* **Task**
Check each line of the entries below for the string "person"; copy every line where it appears.

(Stored data)
BEGIN

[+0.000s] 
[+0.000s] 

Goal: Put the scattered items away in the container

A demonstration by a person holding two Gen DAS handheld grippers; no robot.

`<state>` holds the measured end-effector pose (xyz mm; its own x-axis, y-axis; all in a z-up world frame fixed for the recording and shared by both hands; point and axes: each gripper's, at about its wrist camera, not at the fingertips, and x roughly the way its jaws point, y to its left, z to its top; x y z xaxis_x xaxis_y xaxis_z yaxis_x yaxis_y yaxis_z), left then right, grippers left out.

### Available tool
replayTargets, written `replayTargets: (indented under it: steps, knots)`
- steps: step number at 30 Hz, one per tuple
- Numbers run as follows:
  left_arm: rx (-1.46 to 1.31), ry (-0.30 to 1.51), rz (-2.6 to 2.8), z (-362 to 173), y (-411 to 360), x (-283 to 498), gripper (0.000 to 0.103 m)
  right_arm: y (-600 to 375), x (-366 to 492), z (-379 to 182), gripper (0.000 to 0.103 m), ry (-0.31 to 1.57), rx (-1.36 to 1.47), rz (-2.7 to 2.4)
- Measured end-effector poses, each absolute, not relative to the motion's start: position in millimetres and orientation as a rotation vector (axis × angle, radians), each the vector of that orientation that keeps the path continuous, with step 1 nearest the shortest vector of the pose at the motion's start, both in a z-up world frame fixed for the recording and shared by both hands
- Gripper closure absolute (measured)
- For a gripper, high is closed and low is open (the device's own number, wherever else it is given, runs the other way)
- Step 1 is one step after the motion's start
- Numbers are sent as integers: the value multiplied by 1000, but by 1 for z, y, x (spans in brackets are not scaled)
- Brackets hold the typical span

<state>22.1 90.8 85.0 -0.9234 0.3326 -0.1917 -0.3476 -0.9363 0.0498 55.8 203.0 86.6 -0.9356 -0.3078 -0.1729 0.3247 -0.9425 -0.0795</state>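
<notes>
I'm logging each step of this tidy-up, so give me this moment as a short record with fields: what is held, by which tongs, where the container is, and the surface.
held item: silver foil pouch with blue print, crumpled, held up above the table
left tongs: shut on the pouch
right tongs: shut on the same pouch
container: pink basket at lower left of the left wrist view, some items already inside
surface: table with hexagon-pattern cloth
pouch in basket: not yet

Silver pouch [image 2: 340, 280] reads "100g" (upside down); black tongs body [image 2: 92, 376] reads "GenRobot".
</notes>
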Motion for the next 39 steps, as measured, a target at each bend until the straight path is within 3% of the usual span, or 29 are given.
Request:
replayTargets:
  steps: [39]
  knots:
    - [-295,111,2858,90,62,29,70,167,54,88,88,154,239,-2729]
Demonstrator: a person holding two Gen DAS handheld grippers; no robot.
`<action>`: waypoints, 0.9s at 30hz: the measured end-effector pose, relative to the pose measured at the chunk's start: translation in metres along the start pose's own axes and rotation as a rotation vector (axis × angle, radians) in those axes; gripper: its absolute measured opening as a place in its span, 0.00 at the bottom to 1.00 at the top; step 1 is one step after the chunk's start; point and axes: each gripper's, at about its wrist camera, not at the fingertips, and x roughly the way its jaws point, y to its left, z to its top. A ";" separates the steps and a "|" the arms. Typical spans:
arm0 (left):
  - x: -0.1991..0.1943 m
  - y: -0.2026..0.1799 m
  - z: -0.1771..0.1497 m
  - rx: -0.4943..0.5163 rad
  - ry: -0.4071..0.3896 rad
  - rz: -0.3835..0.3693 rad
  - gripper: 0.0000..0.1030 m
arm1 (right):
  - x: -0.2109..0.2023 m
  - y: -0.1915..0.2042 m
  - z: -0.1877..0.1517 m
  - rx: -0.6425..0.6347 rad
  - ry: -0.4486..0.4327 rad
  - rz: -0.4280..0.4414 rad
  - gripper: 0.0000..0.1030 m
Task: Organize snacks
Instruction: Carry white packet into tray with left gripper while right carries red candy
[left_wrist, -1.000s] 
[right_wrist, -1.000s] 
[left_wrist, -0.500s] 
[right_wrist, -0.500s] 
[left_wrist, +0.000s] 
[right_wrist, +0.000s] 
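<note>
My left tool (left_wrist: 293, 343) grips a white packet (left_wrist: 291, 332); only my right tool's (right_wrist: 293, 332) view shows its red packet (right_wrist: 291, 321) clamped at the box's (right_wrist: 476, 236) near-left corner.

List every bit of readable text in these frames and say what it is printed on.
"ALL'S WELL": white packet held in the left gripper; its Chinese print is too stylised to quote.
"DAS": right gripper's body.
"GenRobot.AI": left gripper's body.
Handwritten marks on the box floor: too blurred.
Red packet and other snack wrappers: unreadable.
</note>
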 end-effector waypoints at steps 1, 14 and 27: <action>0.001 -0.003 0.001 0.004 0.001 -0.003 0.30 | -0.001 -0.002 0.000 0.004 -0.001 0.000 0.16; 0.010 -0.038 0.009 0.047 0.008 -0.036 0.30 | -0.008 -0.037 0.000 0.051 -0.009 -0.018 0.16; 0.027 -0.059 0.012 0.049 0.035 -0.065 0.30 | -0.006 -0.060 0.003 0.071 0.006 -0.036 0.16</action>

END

* **Solution for this exercise**
A demonstration by a person holding two Gen DAS handheld grippers; no robot.
Demonstrator: a person holding two Gen DAS handheld grippers; no robot.

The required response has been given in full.